Hong Kong: Asian stocks pushed back towards a six-month high on Thursday as technology shares resumed their rally, while Japan’s surprisingly big stimulus spending and signs of stabilising economic activity drove up government bond yields.
Japan’s Nikkei share average jumped 3.7% after the government announced a bigger-than-expected stimulus package of $154 billion (around Rs7.7 trillion), or about 3% of gross domestic product (GDP). The news hurt Japanese government bonds on worries about big supply to pay for the spending.
The Japanese spending package will target eco-friendly electronics, giving a boost to shares of companies such as Sony Corp. and Panasonic Corp.
The package will add to spending of 12 trillion yen already planned under previously announced stimulus measures, taking Japan’s total stimulus spending to combat the global financial crisis to around 5.5% of GDP.
But the rally in shares, worries about bond supply and signs that some central banks may have finished cutting interest rates kept pushing up bond yields and swap rates across the region—complicating the efforts of central banks to keep credit cheap.

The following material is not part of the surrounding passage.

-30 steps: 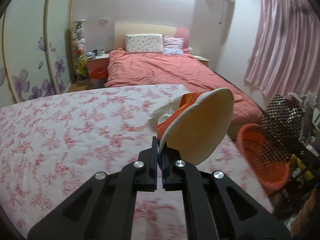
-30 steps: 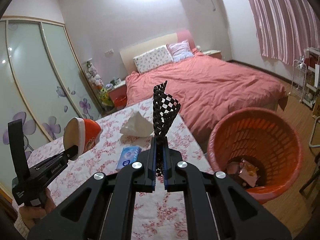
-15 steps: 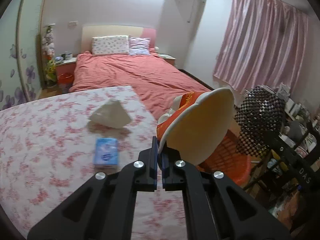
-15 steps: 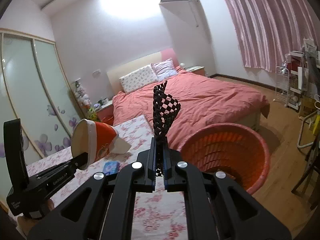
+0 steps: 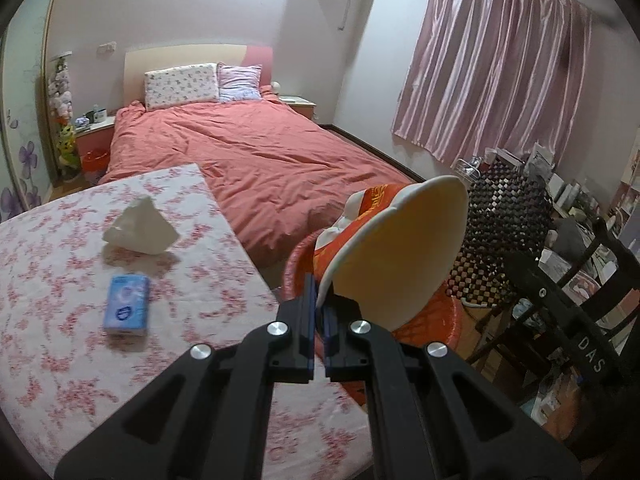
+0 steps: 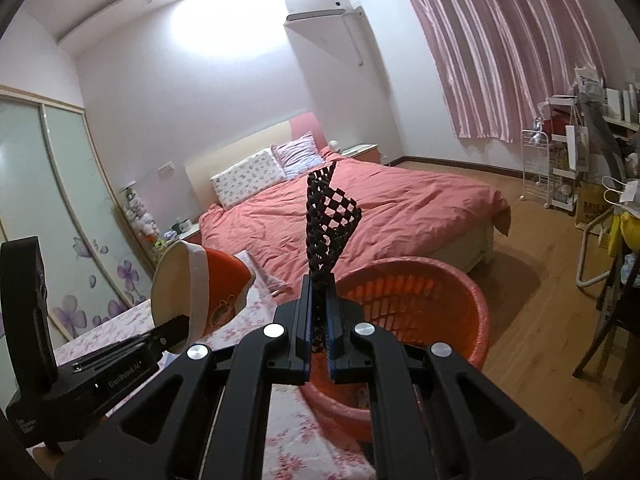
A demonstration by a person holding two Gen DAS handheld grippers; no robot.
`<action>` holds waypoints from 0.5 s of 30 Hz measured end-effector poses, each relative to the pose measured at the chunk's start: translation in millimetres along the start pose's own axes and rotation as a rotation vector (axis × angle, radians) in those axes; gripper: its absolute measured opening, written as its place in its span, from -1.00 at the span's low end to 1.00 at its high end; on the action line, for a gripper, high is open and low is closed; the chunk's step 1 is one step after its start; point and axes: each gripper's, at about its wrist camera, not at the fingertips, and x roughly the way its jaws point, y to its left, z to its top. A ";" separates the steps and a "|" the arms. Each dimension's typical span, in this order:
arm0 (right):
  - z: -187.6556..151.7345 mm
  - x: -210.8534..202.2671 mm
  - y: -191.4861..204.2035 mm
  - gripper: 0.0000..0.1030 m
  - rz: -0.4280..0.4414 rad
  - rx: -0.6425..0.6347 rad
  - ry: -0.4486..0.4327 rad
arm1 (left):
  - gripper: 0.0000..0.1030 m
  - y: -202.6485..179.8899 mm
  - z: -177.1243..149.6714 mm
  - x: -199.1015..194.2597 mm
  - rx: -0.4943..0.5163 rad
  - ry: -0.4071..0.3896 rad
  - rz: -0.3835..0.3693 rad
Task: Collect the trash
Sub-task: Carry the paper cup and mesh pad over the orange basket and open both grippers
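Note:
My left gripper [image 5: 318, 312] is shut on the rim of an orange and white paper cup [image 5: 396, 248], held on its side over the table's right edge, above the orange basket [image 5: 296, 264]. The cup also shows in the right wrist view [image 6: 200, 292]. My right gripper [image 6: 318, 312] is shut on a black mesh sleeve [image 6: 328, 224] that stands up from the jaws, above the orange basket [image 6: 460, 300]. The sleeve shows in the left wrist view [image 5: 504, 236] at the right. A crumpled white tissue [image 5: 140, 228] and a blue tissue pack [image 5: 126, 306] lie on the floral table [image 5: 60, 340].
A bed with a pink cover [image 5: 248, 160] lies behind the table. Pink curtains [image 5: 492, 80] hang at the right. A dark chair [image 5: 580, 320] and cluttered shelves [image 6: 568, 160] stand at the right. Some trash lies in the basket's bottom [image 6: 362, 398].
Both grippers have swung right, towards the basket. The cup now hangs over the basket's near rim, and the mesh sleeve is above the basket.

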 end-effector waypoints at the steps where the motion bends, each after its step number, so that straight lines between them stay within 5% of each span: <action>1: 0.3 1.1 -3.5 -0.89 -0.003 0.005 -0.001 | -0.92 -3.8 -0.4 4.3 0.001 0.006 -0.006; 15: -1.1 19.2 -31.4 -0.89 -0.025 0.043 0.008 | -0.92 -26.7 -4.1 57.4 0.012 0.070 -0.059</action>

The Bank of Korea kept rates on hold at 2%, a record low. It said there was still room to cut rates but also that the economy was levelling off after its rapid decline. The upbeat comments sparked a 4.3% rally in the Kospi index to a six-month closing peak.

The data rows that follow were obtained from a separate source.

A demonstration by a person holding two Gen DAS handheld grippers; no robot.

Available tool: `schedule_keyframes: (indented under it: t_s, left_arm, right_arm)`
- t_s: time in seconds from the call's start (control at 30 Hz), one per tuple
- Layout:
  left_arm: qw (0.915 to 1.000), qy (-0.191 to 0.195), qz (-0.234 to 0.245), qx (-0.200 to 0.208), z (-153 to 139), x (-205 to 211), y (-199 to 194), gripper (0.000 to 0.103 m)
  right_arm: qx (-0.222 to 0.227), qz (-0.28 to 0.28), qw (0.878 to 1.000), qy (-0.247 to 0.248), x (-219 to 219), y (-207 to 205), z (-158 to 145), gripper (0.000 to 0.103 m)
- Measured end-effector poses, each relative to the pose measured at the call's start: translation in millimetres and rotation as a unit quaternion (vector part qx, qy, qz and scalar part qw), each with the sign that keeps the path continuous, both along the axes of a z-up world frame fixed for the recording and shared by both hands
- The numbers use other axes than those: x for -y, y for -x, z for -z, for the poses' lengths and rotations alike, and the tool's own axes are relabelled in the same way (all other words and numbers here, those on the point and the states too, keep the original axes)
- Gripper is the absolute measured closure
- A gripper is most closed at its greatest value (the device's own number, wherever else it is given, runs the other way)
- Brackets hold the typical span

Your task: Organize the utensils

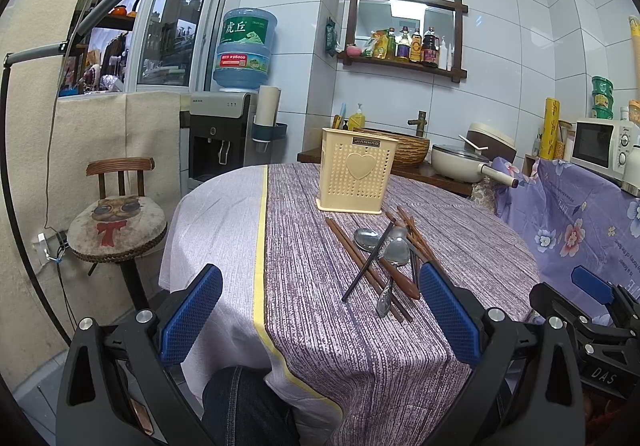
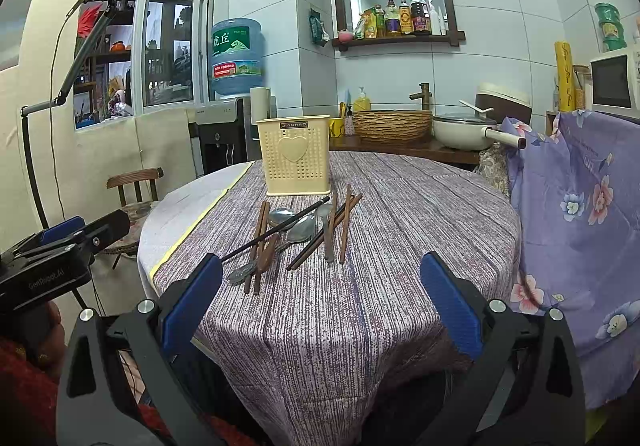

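Observation:
A cream perforated utensil holder point(image 1: 357, 173) with a heart on its front stands upright on the round table; it also shows in the right wrist view point(image 2: 295, 155). In front of it lies a loose pile of utensils point(image 1: 386, 258): brown chopsticks point(image 2: 345, 224), one black chopstick point(image 2: 276, 230), metal spoons point(image 2: 302, 228) and a brown wooden spoon point(image 1: 402, 280). My left gripper point(image 1: 320, 310) is open and empty, near the table's front edge, short of the pile. My right gripper point(image 2: 320, 298) is open and empty, also in front of the pile.
The table wears a purple striped cloth point(image 2: 360, 286) over a white one. A stool with a cat cushion point(image 1: 116, 224) stands left. A water dispenser point(image 1: 224, 133), woven basket point(image 2: 392, 125), pot point(image 2: 464, 131) and microwave point(image 1: 598, 143) line the back. A floral cloth point(image 2: 580, 226) hangs right.

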State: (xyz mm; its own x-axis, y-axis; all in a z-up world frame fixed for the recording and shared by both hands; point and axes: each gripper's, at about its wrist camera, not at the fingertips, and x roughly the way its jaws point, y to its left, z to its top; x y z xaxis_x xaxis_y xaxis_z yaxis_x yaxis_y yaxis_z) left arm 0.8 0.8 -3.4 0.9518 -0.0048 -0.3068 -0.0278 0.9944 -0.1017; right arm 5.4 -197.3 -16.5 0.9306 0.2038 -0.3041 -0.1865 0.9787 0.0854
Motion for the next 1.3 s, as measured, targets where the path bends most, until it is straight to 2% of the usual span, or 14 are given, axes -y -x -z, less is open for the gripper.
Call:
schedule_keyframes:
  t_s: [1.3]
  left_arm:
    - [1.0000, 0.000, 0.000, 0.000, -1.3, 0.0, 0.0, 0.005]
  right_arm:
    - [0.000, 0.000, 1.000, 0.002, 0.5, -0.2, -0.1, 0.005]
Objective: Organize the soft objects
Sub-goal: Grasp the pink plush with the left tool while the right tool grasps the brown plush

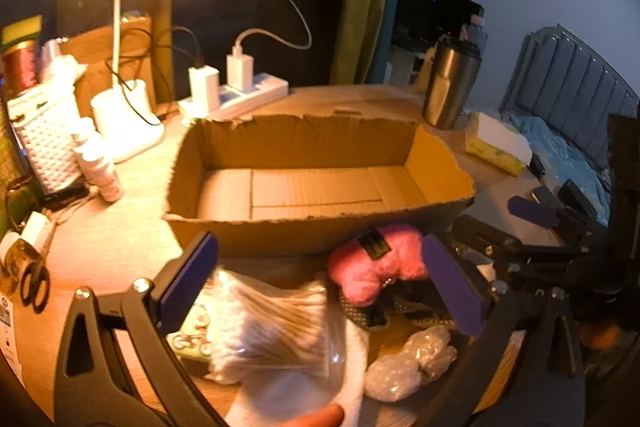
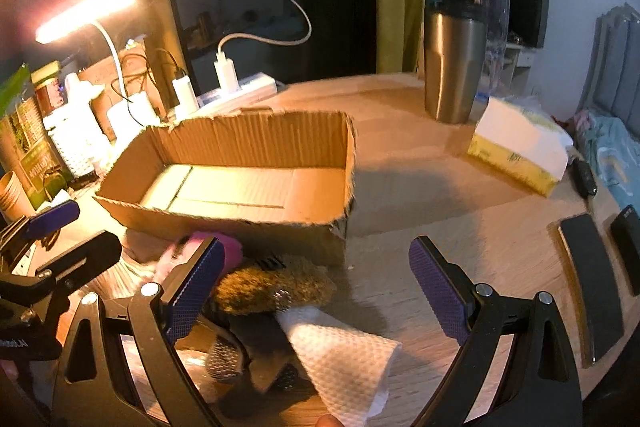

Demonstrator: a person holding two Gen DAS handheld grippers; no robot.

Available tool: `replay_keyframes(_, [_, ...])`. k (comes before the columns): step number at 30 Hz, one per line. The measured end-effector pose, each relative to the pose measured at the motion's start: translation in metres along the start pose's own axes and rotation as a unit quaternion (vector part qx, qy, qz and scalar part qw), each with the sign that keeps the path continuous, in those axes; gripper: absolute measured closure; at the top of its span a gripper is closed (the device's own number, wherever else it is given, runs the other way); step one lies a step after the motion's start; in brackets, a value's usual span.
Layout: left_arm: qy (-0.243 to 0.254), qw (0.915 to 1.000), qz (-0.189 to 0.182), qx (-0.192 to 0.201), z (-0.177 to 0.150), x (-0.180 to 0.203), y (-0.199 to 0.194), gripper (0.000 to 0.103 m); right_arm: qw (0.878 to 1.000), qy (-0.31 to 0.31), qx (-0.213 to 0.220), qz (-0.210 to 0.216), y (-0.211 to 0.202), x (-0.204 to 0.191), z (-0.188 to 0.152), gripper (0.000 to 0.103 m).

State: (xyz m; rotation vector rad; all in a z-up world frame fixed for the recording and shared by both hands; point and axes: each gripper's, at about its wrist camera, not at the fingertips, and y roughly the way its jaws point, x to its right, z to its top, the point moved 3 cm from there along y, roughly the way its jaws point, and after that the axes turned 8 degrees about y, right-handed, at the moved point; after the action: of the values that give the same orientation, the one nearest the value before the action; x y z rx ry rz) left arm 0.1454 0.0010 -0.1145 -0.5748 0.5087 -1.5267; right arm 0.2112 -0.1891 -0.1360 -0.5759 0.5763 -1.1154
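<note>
An open, empty cardboard box stands in the middle of the wooden table. In front of it lies a heap of soft things: a pink plush toy, a brown furry piece, a bag of cotton swabs, a crumpled plastic wrap and a white paper towel. My left gripper hangs open above the swabs and the pink toy. My right gripper is open too, over the brown piece and the paper towel. Neither holds anything.
A lit desk lamp, a power strip with chargers, small bottles and scissors crowd the left. A steel tumbler and a yellow tissue pack stand at the right, with dark flat objects near the edge.
</note>
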Motion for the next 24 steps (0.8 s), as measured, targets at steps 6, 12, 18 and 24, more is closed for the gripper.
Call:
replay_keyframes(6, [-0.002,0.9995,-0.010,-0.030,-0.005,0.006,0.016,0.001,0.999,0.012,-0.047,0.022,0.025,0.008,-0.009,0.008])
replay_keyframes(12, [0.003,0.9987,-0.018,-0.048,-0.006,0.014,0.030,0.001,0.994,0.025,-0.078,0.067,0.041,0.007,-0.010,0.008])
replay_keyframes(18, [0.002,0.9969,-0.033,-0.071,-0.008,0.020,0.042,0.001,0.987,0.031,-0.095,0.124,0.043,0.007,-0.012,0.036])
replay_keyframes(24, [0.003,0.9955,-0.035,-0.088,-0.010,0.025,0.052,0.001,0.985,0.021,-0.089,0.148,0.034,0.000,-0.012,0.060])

Some economic data around the region also provided hope for a recovery. Japanese core machinery orders posted a surprising increase of 1.4% in February from the previous month, while business surveys in China suggested the economy is steadying.
China remains the economic engine helping offset the collapse in exports across Asia thanks to its nearly $600 billion stimulus spending, which has spurred orders for technology goods across Asia.
“Recent data from China has been positive relative to expectations,” said Patrick Bennett, Asia foreign exchange and rates strategist at Societe Generale SA in Hong Kong. “The positive surprises in recent Australian, Korean, Taiwanese and Brazilian trade data have been underpinned by improving shipments to China.”
Shares in tech-heavy Taiwan—one of the best performing stock markets in the world this year—helped lead the rise in Asia as companies such as contract chip maker United Microelectronics Corp. jumped on signs of improving demand.
Regional indexes painted a positive picture with Taiwan soaring 4.1%, while Hong Kong’s Hang Seng gained 3%. Singapore climbed 2.5%, while China rose 1.4% and India gained 0.6%.
The MSCI index of Asia-Pacific stocks outside Japan rose about 3%, snapping a two-day fall and back near a six-month peak. Showing greater investor confidence, volumes rose on the hefty gains. The regional benchmark has now rebounded more than 30% from lows hit in early March.
Investors in many financial centres are now taking a break for Easter holidays. Markets in Australia, Hong Kong, India and Singapore are closed on Friday.
Bond markets around the world have suffered from the massive supply looming ahead, even as central banks such as the Federal Reserve have taken the extraordinary step of buying government bonds outright to keep long-term yields low.
Japanese government bonds (JGB) were spooked as the government said it would issue 10-11 trillion yen to pay for the new stimulus spending, about twice what analysts had expected. The 10-year JGB yield edged up 2 basis points to 1.475% and hit a five-month high of 1.480%, extending a rise despite the Bank of Japan having increased its monthly purchases of debt.